One of the first complaints I handled was from a woman in New York whose husband had given her what he thought was a wonderful holiday gift—a fluffy little puppy. Invisible to the naked eye was the canine virus the puppy had been exposed to in the pet store. Within weeks, he was dead. His grieving owner sent me a photo of the puppy, which I taped on my cubicle wall. That puppy was one of the first cases I entered in the new database.
It seemed that some of our sickest and most unpredictable patients were purebred dogs whose owners had spent a lot of money to acquire them.
Nearly 16 years later, I still keep tabs on the pet store he came from. Unfortunately, it’s still open. But its days may be numbered as we’re working hard to pass legislation that would permanently ban the sale of puppies in all New York pet stores. The Puppy Mill Pipeline Act passed the New York Senate in 2021, and in 2022 we’ll pick up where we left off in the Assembly. We’re halfway there!
In December 2021, we released an undercover investigation of another pet store in New York City, American Kennels. The conditions reminded me of the store Rhonda came from—sick puppies received ad hoc, insufficient care, and some stayed in the store’s basement for a long time because they were too sick to sell. Shortly after we released our footage, city authorities removed seven puppies from the store, one of whom I fostered over the holidays until she found her permanent home. At press time, it appears the store is in the process of losing its license and may be closing soon. So the work continues.
A lot has changed since 2006. The HSUS Stop Puppy Mills team now has eight full-time staff. Over the years, we’ve helped shut down some of the largest puppy mills and worst puppy stores in the country, spearheaded new laws in several states that limit the size of commercial breeding operations or require commercial breeders to be licensed and inspected, and helped conduct numerous pet store investigations.
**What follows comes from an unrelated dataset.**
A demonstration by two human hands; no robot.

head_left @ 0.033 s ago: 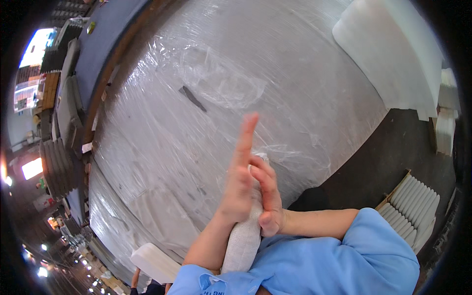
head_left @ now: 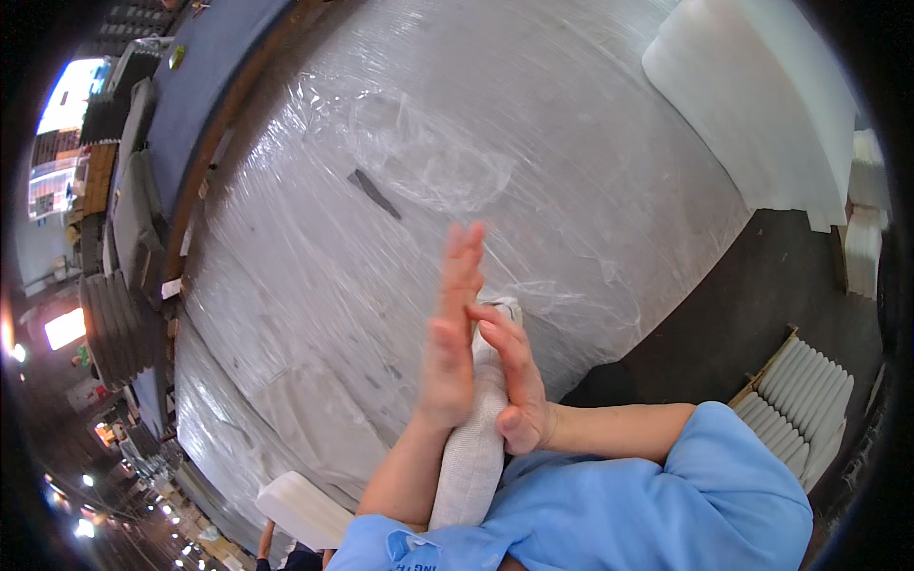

We’ve successfully pressured the USDA to pass new rules to better regulate breeders, including those that sell online, and to send the worst puppy mills for enforcement action, leading many of them to close. We’ve also helped pass five state laws that ban the sale of puppies in pet stores (you’re next, New York!), plus similar ordinances in more than 400 cities and towns.
The fight against puppy mills requires a multipronged approach and the collective efforts of dog lovers across the nation. Whether you have significant amounts of time to devote to the cause, or just an hour or two, I encourage you to download the HSUS “Advocates Guide to Stopping Puppy Mills” to learn how you can make a difference.
We won’t be stopping our investigations, our public education efforts or our legislative work until puppy mills are a thing of the past. Yes, sometimes the work is hard, and we don’t always win. Sometimes authorities shut down a puppy mill only to allow the breeder to sell off the dogs at auction (where they’re typically purchased by other commercial dealers), rather than sending them to shelters and rescues. Sometimes, as with New York, bills don’t pass the first time, and we have to try again and again. On tough days, it’s nice to remind myself that we’ve made a difference for thousands of dogs like Rhonda.
Sure, if Rhonda had her way, she would rather give me a “tooth squeeze” than sit in my lap. But that’s OK. My friend loves Rhonda dearly. As we continue to expose pet stores like Rhonda’s that buy from puppy mills, we’ll make sure fewer and fewer dogs have such a rough start in life.